There’s no easy answer. Add to this the circular public pronouncements of Chaim Bloom, and trying to find much whatsoever in the harbour’s famous tea leaves becomes nigh-on impossible.
Tuesday’s trade of veteran infielder Enrique Hernandez has begun to clear the fog. A sparkplug in Boston’s surprise ALCS charge in 2021, Kiké has been out-of-form and out-of-sorts all season. Few fans were sorry to see him swapped with the Dodgers for a promising pair of high-minor relievers, even if that leads to regular time for such starry lights as Yu Chang and Pablo Reyes.
The Sox need for innings likely precludes a trade of Comeback Player of the Year candidate James Paxton, but, given Bloom’s priors in weighing future value, can’t be ruled out. The addition of Nick Robertson and Justin Hagenman for Hernandez shores up a need for pen depth, but there is room to upgrade at second base and in the rotation.

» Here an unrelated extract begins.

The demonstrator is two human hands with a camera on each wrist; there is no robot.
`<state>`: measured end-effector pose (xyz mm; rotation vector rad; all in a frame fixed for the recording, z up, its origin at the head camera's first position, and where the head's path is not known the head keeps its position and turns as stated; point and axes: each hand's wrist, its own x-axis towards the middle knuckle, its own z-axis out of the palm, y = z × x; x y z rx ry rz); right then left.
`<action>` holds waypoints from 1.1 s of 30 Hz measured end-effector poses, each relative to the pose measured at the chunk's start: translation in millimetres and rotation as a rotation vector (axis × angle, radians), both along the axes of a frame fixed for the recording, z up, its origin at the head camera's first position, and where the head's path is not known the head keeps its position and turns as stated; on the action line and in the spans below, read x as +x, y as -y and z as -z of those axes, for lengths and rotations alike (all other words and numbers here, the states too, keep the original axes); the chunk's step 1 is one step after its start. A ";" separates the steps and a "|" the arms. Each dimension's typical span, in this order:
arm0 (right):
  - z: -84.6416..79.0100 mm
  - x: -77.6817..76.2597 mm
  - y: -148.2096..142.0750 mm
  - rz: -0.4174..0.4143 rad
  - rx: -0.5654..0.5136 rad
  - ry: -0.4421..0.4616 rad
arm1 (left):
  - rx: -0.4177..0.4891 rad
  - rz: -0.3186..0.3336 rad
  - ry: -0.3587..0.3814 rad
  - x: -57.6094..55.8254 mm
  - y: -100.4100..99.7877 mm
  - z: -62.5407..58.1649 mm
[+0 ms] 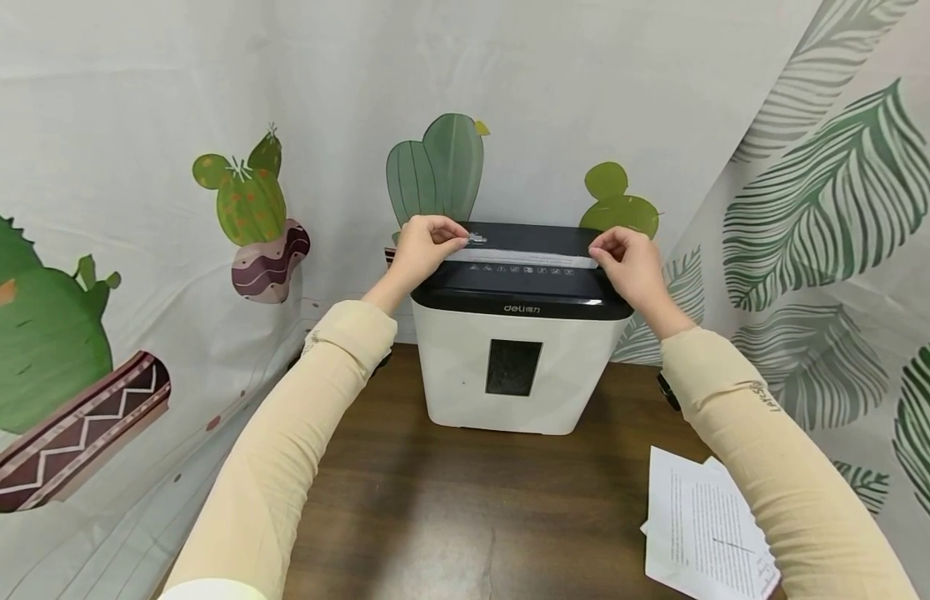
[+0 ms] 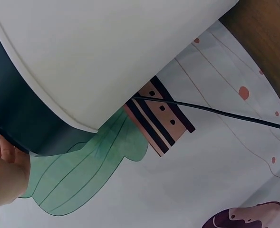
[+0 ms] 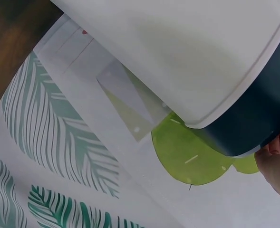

One thing is certain; Bloom can get creative. Don’t rule out an addition-by-subtraction move around players like Adam Duvall or even near all-star Alex Verdugo. If there’s a deal for controllable assets, it’ll get done – even if the logic seems flawed at first glance. A move for Reds infielder Jonathan India or Pirates starter Mitch Keller could fit that brief, with blue chip prospects like Nick Yorke and Ceddanne Rafaela the likeliest bait.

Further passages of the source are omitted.